*PROBLEM REQUIREMENTS*
Reproduce precisely the lines between the start of the data below and the line with "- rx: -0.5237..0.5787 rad", both included.

*DATASET EXTRACT*
▼

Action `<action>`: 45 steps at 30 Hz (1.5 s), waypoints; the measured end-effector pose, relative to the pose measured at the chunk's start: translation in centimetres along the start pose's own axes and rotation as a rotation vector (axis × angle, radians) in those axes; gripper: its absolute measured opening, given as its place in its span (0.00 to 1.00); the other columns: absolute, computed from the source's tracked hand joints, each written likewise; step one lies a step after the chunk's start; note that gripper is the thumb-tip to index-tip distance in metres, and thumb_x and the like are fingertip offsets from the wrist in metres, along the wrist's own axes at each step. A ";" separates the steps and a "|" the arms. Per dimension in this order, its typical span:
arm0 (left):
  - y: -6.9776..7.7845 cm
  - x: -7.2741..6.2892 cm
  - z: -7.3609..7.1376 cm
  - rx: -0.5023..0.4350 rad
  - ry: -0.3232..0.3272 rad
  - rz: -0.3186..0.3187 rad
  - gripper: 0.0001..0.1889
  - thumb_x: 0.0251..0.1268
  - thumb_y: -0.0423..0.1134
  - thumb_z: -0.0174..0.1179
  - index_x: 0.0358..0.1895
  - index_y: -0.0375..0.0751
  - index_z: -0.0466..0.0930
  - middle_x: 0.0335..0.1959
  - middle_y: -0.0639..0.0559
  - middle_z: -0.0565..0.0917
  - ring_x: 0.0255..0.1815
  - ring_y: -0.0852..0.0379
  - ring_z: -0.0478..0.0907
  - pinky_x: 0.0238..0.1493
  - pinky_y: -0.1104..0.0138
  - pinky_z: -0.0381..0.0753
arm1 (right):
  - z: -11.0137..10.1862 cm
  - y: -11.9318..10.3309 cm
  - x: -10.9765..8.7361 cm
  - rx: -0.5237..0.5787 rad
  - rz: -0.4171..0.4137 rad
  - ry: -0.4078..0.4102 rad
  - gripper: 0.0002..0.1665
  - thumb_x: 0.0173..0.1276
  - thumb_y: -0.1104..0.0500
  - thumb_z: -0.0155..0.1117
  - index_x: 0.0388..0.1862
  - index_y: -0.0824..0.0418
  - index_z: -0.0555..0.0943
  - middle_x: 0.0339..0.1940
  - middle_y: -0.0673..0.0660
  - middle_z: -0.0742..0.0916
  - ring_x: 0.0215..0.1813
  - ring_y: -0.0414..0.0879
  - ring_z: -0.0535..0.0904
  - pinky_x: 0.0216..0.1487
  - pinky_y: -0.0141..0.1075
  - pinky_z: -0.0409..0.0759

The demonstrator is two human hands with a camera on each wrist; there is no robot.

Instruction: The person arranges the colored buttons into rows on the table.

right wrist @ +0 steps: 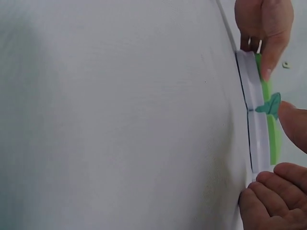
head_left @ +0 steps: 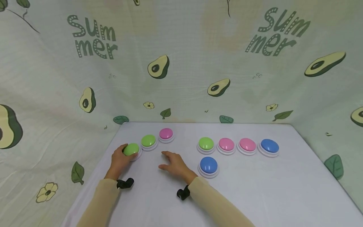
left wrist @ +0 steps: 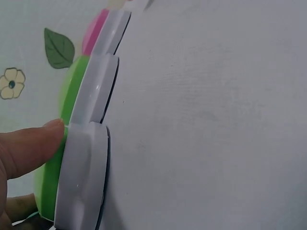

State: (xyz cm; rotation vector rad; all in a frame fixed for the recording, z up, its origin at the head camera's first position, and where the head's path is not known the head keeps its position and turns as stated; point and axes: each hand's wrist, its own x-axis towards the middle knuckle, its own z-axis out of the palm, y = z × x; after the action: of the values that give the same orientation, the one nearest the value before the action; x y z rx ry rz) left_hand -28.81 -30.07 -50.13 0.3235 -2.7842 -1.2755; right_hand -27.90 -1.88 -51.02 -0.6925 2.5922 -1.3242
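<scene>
My left hand (head_left: 120,160) holds the nearest green push button (head_left: 131,149) of a slanted row on the left, fingers at its far side and the thumb (left wrist: 36,148) across the edge of its dome. That button's white base (left wrist: 84,177) stands end to end with the bases of a second green button (head_left: 148,141) and a pink button (head_left: 165,133). To the right of this row, my right hand (head_left: 177,164) hovers low over the white table with its thumb apart from loosely bent fingers and nothing between them.
On the right, a green button (head_left: 206,143), two pink buttons (head_left: 226,144) and a blue button (head_left: 269,146) form another row on the white table (head_left: 255,189). A second blue button (head_left: 208,165) stands before it, near my right wrist. An avocado-print cloth (head_left: 187,41) hangs behind.
</scene>
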 end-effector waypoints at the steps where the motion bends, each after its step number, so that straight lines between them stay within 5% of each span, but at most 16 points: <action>1: 0.0 -0.2 0.0 -0.002 0.000 0.000 0.44 0.67 0.40 0.72 0.78 0.24 0.59 0.76 0.23 0.64 0.77 0.27 0.61 0.77 0.38 0.61 | 0.0 0.0 0.0 0.003 0.000 0.005 0.39 0.71 0.55 0.75 0.75 0.66 0.73 0.73 0.63 0.79 0.74 0.59 0.75 0.76 0.50 0.72; 13: -0.6 -2.1 0.2 -0.056 -0.061 0.015 0.44 0.62 0.41 0.77 0.77 0.29 0.66 0.71 0.27 0.72 0.68 0.32 0.72 0.69 0.42 0.74 | 0.6 0.0 0.2 -0.020 -0.027 0.063 0.39 0.69 0.58 0.76 0.74 0.70 0.73 0.72 0.66 0.80 0.75 0.61 0.73 0.77 0.52 0.69; 23: -1.1 -3.0 1.4 -0.096 -0.101 0.112 0.36 0.56 0.36 0.81 0.69 0.33 0.79 0.61 0.35 0.83 0.57 0.41 0.83 0.61 0.52 0.84 | 0.8 0.1 0.0 -0.007 -0.027 0.085 0.37 0.69 0.60 0.76 0.73 0.71 0.74 0.72 0.67 0.79 0.76 0.61 0.72 0.77 0.52 0.69; 33: 0.2 -3.8 2.8 -0.228 -0.172 0.185 0.29 0.55 0.29 0.80 0.63 0.31 0.84 0.57 0.36 0.86 0.52 0.44 0.85 0.52 0.69 0.86 | 1.4 0.7 0.1 -0.008 -0.058 0.101 0.35 0.68 0.61 0.76 0.72 0.70 0.76 0.70 0.66 0.82 0.74 0.60 0.75 0.76 0.51 0.71; 45: 0.9 -4.0 3.7 -0.276 -0.154 0.206 0.28 0.54 0.27 0.79 0.61 0.31 0.85 0.56 0.36 0.87 0.56 0.42 0.86 0.58 0.63 0.86 | 1.4 0.6 0.3 0.012 -0.092 0.154 0.32 0.64 0.64 0.78 0.66 0.71 0.80 0.64 0.66 0.85 0.70 0.59 0.79 0.74 0.52 0.74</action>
State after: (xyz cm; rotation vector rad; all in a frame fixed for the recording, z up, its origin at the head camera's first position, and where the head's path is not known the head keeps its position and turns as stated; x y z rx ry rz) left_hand -25.57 -25.90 -51.71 -0.0794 -2.6211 -1.6632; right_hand -27.87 -2.77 -52.33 -0.7445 2.6980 -1.4742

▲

*RESPONSE BELOW*
Action `<action>`: 45 steps at 30 Hz (1.5 s), waypoints; the measured end-effector pose, relative to the pose measured at the chunk's start: translation in centimetres along the start pose's own axes and rotation as a rotation vector (axis × angle, radians) in those axes; gripper: its absolute measured opening, given as its place in its span (0.00 to 1.00); the other columns: absolute, computed from the source's tracked hand joints, each written likewise; step one lies a step after the chunk's start; note that gripper is the thumb-tip to index-tip distance in metres, and thumb_x and the like are fingertip offsets from the wrist in metres, along the wrist's own axes at each step. A ";" separates the steps and a "|" the arms. Per dimension in this order, its typical span:
arm0 (left):
  - y: -6.9776..7.7845 cm
  - x: -7.2741..6.2892 cm
  - z: -7.3609..7.1376 cm
  - rx: -0.5023..0.4350 rad
  - ry: -0.3232..0.3272 rad
  - rz: -0.3186..0.3187 rad
  - gripper: 0.0001..0.1889
  - thumb_x: 0.0251..0.1268
  - thumb_y: -0.0423..0.1134
  - thumb_z: -0.0174..0.1179
  - index_x: 0.0358..0.1895
  - index_y: -0.0375..0.0751
  - index_z: -0.0466..0.0930
  - middle_x: 0.0335..0.1959
  - middle_y: -0.0639..0.0559
  - middle_z: -0.0565..0.0917
  - ring_x: 0.0255..0.1815
  - ring_y: -0.0852..0.0379
  - ring_z: -0.0478..0.0907
  - pinky_x: 0.0238..0.1493
  - pinky_y: -0.1104..0.0138
  - pinky_z: -0.0381..0.0753
arm1 (right):
  - z: -11.0137..10.1862 cm
  - y: -11.9318..10.3309 cm
  - x: -10.9765..8.7361 cm
  - rx: -0.5237..0.5787 rad

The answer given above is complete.